Hace poco reaparecieron tres sonrientes ancianos a los que se les considera «artífices de la liquidación del mundo bipolar». Mijail Gorbachov, George Bush (padre) y Helmut Kohl sentado en silla de ruedas, posaron, con un descaro extremo, ante unos fragmentos fetichizados de aquel límite de la discordia. Da la impresión de que la falta de conciencia histórica permite que las cosas se cuenten de la forma más caótica posible. Porque, ciertamente, no fueron estos tipos los responsables de que aquello aconteciera. Tal vez todo comenzó por una noticia, dada de forma confusa, sobre la posibilidad de que los alemanes del Este pudieran circular libremente hacia la zona occidental. Recordemos que fue Günter Schabowski, miembro del Politburó del SED (partido comunista) quien en una ya mítica rueda de prensa anunció un proyecto de ley que permitía los viajes de duración indefinida al extranjero; un periodista italiano realizó rápidamente una pregunta: «¿Cuándo entra en vigor?» y el desconcertado burócrata, tras remover sus papeles, dijo: «En cuanto lo diga… inmediatamente».
Dicho y hecho. Resultó que, como ya vaticinara Nietzsche, los ídolos tienen pies de barro. No eran las siete de la tarde y miles de personas marcharon hacia el muro para exigir que les permitiera cruzar al otro lado. Aunque aún no había llegado ninguna orden formal los acontecimientos tomaron el curso de lo transgresivo.
Las imágenes dieron la vuelta al mundo. Un montón de tipos encaramados en el muro, otros intentando con cualquier cosa demoler esa construcción vergonzosa. No cabe duda de que lo que estaba pasando tenía todos los rasgos del acontecimiento político trascendental. El gran violonchelista Rostropovich acudió al día siguiente a animar a los que seguían lúdicamente empeñados en la labor de derribar lo que separaba a algo más que un país: ese era uno de los signos más contundentes de la política de bloques. Kennedy, años antes, se había declarado berlinés y Leonard Cohen cantó aquello de que primero tomamos Manhattan y después Berlín.
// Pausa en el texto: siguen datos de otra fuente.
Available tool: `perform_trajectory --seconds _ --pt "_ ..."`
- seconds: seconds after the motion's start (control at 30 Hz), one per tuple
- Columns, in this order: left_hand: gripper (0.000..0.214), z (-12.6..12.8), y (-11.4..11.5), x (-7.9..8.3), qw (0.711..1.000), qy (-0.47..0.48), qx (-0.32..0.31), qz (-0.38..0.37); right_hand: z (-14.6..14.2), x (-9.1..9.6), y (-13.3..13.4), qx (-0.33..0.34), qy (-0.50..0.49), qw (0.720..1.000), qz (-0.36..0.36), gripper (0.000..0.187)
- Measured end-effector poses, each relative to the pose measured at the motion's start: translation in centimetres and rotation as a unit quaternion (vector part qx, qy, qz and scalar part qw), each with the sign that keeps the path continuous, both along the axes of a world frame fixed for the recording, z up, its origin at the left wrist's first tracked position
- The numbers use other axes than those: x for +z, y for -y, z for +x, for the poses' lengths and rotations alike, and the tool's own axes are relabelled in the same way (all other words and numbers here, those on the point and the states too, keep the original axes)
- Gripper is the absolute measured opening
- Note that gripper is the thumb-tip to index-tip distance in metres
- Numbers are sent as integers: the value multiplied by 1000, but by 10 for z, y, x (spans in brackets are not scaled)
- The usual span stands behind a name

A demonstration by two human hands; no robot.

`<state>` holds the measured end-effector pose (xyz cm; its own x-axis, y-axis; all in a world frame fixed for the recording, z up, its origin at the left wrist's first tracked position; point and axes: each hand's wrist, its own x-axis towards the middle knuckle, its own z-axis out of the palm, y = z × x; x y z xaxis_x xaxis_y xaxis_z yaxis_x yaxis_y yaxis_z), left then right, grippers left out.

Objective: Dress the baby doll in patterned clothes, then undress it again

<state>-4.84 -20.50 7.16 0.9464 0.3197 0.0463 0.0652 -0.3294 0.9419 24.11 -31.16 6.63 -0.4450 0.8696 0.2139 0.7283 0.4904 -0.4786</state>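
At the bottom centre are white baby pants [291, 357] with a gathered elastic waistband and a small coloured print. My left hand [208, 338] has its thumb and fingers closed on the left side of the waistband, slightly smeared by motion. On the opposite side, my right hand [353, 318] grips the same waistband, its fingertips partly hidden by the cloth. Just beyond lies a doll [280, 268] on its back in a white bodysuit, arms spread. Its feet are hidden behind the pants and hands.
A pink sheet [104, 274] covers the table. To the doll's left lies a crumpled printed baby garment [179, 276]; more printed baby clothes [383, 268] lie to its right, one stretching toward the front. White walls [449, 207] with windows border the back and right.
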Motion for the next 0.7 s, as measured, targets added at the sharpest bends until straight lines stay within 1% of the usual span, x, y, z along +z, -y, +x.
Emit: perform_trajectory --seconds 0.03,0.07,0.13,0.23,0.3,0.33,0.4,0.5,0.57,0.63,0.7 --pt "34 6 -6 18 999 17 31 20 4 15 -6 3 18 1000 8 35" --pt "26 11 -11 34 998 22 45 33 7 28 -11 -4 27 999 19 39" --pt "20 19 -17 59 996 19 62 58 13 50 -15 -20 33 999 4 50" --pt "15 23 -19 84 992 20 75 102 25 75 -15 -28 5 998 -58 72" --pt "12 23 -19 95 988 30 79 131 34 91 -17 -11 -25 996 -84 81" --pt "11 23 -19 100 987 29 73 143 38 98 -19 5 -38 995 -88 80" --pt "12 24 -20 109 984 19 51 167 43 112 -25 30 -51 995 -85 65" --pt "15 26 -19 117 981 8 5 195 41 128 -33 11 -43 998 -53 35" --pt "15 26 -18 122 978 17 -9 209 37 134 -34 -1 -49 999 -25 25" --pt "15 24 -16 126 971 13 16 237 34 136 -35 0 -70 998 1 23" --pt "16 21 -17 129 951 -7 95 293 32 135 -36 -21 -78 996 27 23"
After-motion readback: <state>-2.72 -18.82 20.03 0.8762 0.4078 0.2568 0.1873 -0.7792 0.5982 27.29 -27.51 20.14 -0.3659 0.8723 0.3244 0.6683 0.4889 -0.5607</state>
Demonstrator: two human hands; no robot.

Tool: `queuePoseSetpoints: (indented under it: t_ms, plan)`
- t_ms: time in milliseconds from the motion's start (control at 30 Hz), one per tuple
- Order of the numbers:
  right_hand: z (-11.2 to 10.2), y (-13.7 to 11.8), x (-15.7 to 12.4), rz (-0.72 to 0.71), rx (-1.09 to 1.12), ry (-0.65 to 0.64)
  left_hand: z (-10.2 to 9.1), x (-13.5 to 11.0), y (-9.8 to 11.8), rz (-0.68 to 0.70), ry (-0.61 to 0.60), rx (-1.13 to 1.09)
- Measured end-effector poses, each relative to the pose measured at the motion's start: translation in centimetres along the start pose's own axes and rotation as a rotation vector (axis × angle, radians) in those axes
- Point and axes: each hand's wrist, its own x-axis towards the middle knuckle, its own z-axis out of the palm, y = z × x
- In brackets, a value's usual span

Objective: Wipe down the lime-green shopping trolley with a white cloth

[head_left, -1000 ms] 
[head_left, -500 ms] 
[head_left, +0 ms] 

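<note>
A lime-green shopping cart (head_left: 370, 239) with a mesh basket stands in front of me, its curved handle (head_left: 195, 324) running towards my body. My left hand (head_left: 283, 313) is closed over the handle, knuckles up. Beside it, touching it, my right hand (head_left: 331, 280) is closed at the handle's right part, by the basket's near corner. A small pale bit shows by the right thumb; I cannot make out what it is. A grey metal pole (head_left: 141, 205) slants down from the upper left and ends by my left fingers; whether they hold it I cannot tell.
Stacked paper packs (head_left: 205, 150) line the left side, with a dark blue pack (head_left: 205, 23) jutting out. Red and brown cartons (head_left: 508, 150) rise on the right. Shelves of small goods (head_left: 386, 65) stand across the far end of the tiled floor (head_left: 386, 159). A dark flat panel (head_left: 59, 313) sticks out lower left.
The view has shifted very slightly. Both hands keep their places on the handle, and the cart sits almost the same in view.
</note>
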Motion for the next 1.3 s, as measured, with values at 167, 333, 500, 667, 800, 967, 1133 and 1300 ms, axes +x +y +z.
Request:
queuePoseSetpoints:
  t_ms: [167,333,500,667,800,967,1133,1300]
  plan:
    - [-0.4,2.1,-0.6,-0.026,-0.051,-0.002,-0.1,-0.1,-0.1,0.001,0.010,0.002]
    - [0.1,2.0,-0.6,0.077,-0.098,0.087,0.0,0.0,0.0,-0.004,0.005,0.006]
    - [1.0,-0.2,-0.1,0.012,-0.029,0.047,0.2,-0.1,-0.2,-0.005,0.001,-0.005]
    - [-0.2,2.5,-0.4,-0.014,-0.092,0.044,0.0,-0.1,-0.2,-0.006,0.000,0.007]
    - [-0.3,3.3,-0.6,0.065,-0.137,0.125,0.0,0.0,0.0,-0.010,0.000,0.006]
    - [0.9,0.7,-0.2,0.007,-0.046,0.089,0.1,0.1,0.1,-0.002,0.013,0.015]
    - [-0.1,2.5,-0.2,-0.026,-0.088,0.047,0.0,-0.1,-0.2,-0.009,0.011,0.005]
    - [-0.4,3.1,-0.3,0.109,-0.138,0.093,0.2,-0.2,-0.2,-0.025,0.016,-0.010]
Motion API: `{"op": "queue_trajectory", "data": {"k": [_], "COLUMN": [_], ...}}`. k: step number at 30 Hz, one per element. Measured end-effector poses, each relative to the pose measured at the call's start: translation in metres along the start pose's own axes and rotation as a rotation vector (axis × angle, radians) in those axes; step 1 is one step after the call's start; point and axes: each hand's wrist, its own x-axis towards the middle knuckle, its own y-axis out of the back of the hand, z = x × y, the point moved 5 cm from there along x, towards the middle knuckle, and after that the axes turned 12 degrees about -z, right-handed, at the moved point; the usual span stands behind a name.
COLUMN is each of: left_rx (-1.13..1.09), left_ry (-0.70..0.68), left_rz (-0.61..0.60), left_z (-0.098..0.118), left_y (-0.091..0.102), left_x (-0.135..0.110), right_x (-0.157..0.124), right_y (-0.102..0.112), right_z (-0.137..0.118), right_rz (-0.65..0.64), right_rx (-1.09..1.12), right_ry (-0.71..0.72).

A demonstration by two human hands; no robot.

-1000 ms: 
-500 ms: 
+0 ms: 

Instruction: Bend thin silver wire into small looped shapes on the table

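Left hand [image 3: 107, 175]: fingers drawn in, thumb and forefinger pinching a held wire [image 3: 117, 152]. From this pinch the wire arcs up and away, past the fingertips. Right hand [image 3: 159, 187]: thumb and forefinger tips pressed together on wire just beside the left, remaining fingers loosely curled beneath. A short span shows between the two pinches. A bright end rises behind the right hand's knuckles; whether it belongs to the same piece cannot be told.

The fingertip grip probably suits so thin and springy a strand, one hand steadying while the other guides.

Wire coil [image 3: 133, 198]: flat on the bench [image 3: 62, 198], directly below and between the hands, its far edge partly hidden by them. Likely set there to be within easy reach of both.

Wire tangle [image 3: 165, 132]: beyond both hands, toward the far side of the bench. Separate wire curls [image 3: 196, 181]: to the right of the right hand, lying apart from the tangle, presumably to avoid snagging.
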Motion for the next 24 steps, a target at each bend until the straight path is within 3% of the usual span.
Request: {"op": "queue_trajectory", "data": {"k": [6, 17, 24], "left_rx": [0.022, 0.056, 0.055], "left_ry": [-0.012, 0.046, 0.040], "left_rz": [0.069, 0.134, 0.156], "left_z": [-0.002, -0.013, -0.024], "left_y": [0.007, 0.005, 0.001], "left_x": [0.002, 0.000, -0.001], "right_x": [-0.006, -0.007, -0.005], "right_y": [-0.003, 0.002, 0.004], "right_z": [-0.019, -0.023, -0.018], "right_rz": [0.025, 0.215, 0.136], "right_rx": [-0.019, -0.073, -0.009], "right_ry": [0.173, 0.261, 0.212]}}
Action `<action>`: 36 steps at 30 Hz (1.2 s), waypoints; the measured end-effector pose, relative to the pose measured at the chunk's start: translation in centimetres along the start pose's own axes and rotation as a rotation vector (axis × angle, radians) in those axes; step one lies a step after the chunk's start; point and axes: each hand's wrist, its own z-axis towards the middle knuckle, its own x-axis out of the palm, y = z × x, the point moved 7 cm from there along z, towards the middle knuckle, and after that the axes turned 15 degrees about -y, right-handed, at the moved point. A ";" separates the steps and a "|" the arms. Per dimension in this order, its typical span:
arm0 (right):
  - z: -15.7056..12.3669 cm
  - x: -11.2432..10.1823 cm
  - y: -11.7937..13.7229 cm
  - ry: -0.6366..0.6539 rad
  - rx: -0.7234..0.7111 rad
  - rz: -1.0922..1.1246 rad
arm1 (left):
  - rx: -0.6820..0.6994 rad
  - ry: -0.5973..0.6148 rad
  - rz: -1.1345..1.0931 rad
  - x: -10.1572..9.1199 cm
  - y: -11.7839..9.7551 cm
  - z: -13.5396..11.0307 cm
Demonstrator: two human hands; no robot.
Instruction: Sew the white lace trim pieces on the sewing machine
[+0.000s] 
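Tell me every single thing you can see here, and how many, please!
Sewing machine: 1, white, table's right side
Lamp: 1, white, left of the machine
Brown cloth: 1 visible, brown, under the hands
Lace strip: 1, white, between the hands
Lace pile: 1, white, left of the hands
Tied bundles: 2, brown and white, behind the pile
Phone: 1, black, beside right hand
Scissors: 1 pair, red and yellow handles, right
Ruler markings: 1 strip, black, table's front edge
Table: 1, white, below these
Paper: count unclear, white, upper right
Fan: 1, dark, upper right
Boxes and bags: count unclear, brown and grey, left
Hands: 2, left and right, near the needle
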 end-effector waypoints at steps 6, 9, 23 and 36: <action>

Pero no fue hasta la noche del 9 de noviembre de 1989 que una multitud que había sufrido como una herida inmensa aquella «separación» pudo abrazar a los alemanes que vivían en el «Paraíso» capitalista. Si bien en aquella noche mágica algunos bares regalaron cerveza hasta saciar una sed antigua, lo cierto es que las miradas hechizadas por el imperio del consumo comprobaron, de forma frustrante, que su dinero tenía menos valor que el del Monopoly. La felicidad del reencuentro abrió la puerta de los duros años de la «reunificación».